▼

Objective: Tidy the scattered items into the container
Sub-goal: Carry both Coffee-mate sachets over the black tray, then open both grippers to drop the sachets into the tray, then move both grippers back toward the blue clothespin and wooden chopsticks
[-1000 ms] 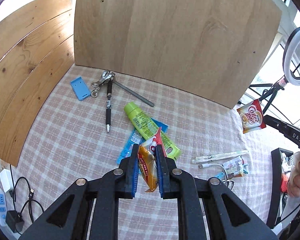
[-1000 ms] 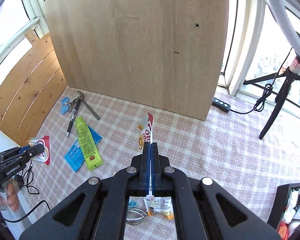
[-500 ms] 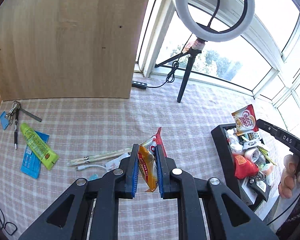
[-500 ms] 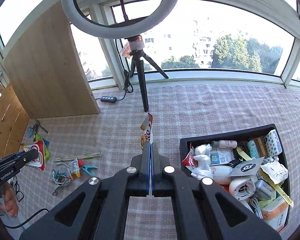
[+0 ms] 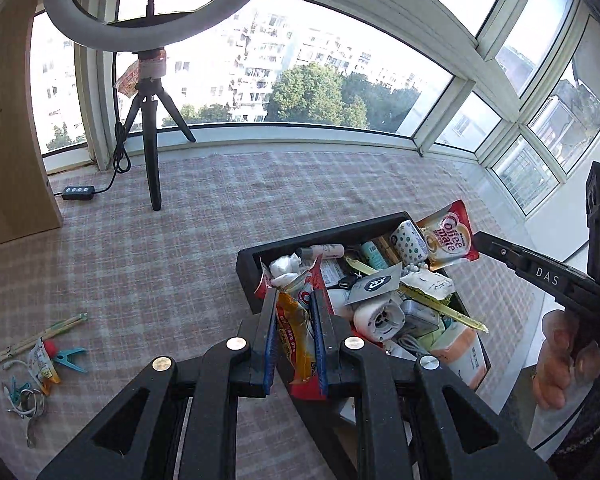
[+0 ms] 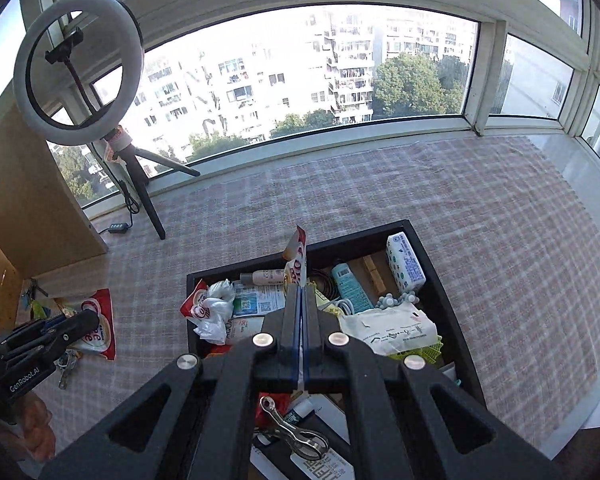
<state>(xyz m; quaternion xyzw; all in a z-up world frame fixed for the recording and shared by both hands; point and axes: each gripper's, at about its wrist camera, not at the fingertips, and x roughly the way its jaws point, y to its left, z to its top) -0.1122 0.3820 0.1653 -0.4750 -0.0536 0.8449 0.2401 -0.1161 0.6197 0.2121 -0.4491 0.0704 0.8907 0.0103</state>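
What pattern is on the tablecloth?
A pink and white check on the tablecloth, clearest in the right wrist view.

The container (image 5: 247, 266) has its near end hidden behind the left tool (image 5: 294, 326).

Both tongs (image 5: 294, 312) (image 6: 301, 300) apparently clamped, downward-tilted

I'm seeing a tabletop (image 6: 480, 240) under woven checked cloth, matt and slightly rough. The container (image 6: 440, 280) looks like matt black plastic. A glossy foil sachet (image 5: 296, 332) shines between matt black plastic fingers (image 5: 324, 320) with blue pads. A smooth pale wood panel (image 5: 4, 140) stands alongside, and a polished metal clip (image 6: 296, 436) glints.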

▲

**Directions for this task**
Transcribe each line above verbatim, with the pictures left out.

**Worked solution**
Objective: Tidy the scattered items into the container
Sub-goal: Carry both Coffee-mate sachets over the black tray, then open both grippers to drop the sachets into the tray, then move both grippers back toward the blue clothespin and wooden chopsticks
[-1000 ms] 
[-1000 ms] 
[-500 ms] 
[-500 ms] 
[+0 ms] 
[+0 ms] 
<state>(xyz m; quaternion xyzw; all in a z-up world frame fixed for the recording and shared by both hands; point and axes: each gripper's, at about its wrist camera, not at the fingertips, and x roughly the way its jaws point, y to its left, z to its top) -0.1122 0.3820 0.1653 -0.4750 -0.0536 0.8449 0.2401 -0.1161 0.6197 0.2121 -0.4491 0.0704 0.8907 0.0103</state>
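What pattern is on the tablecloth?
A pink and white check on the tablecloth, clearest in the right wrist view.

The container (image 5: 247, 266) has its near end hidden behind the left tool (image 5: 294, 326).

Both tongs (image 5: 294, 312) (image 6: 301, 300) apparently clamped, downward-tilted

I'm seeing a tabletop (image 6: 480, 240) under woven checked cloth, matt and slightly rough. The container (image 6: 440, 280) looks like matt black plastic. A glossy foil sachet (image 5: 296, 332) shines between matt black plastic fingers (image 5: 324, 320) with blue pads. A smooth pale wood panel (image 5: 4, 140) stands alongside, and a polished metal clip (image 6: 296, 436) glints.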

This completes the answer.